On 05/11/2014 11:34 PM, Junio C Hamano wrote:
> Sitaram Chamarty <sitaramc@gmail.com> writes:
>
>> But what I was looking for was validation from git.git folks of the idea
>> of replicating what "git clone -l" does, for an *existing* repo.
>>
>> For example, I'm assuming that bringing in only the objects -- without
>> any of the refs pointing to them, making them all dangling objects --
>> will still allow the optimisation to occur (i.e., git will still say "oh
>> yeah I have these objects, even if they're dangling so I won't ask for
>> them from the pusher" and not "oh these are dangling objects; so I don't
>> recognise them from this perspective -- you'll have to send me those
>> again").
>
> So here is an educated guess by a git.git folk.  I haven't read the
> codepath for some time, so I may be missing some details:
>
>   - The set of objects sent over the wire in "push" direction is
>     determined by the receiving end listing what it has to the
>     sending end, and then the sending end excluding what the
>     receiving end told that it already has.
>
>   - The receiving end tells the sending end what it has by showing
>     the names of its refs and their values.
>
> Having otherwise dangling objects in your object store alone will
> not make them reachable from the refs shown to the sending end.  But
> there is another trick the receiving end employes.
>
>   - The receiving end also includes the refs and their values that
>     appear in the repository it borrows objects from its alternate
>     repositories, when it tells what objects it already has to the
>     sending end.
>
> So what you "assumed" is not entirely correct---bringing in only the
> objects will not give you any optimization.
>
> But because we infer from the location of the object store
> (i.e. "objects" directory) where the refs that point at these
> borrowed objects exist (i.e. in "../refs" relative to that "objects"
> directory) in order to make sure that we do not have to say "oh
> these are dangling but we know their history is not broken", we
> still get the same optimisation.

Thanks!

Everything makes sense.  However, I'm not using the alternates
mechanism.

Since gitolite has the advantage of allowing me to do something before
and something after the git-receive-pack, I'm fetching all the refs into
a temporary namespace before, and deleting all of them after.  So, just
for the duration of the push, the refs do exist, and optimisation (of
network traffic) therefore happens.

In addition, since I check that the user has read access to the lender
repo (and don't do this optimisation if he does not), there is -- by
definition -- no security issue, in the sense that he cannot get
anything from the lender repo that he could not have got directly.

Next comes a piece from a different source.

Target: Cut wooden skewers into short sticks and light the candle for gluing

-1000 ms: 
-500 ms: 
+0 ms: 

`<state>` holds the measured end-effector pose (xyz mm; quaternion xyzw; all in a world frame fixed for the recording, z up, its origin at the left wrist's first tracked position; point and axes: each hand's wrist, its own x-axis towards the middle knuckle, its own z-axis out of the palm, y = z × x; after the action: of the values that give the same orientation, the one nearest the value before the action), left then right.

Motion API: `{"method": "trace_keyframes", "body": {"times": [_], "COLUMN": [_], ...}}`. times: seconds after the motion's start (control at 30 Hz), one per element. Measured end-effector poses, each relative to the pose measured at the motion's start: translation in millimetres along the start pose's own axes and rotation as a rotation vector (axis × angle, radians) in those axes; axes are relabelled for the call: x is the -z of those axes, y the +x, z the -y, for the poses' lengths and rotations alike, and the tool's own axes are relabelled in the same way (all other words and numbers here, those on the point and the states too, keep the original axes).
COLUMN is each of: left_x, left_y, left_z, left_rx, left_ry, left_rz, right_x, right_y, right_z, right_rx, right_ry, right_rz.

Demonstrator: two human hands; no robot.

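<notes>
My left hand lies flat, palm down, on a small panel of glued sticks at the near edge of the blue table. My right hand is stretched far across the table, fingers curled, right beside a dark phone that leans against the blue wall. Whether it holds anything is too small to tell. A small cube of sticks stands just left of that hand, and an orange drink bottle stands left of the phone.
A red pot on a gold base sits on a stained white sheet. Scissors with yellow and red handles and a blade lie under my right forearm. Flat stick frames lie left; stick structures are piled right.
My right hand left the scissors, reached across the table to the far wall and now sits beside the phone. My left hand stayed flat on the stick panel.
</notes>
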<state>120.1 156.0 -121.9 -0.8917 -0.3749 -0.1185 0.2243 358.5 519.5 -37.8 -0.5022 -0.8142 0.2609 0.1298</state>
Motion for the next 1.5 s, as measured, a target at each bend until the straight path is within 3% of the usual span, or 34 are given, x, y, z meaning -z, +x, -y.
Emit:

Thanks for all your help again, especially the very clear explanation!

regards
sitaram

      reply	other threads:[~2014-05-12  1:51 UTC|newest]

Thread overview: 13+ messages / expand[flat|nested]  mbox.gz  Atom feed  top
2014-05-10 13:39 optimising a push by fetching objects from nearby repos Sitaram Chamarty
2014-05-10 13:54 ` Duy Nguyen
2014-05-10 17:23 ` brian m. carlson
2014-05-10 17:32   ` milki
2014-05-10 20:04     ` brian m. carlson
2014-05-10 21:02 ` Junio C Hamano
2014-05-11  1:04   ` Sitaram Chamarty
2014-05-11  1:34     ` Storm-Olsen, Marius
2014-05-11  2:10       ` Sitaram Chamarty
2014-05-11  3:11         ` Storm-Olsen, Marius
2014-05-11  5:21           ` Sitaram Chamarty
2014-05-11 18:04             ` Junio C Hamano
2014-05-12  1:50               ` Sitaram Chamarty [this message]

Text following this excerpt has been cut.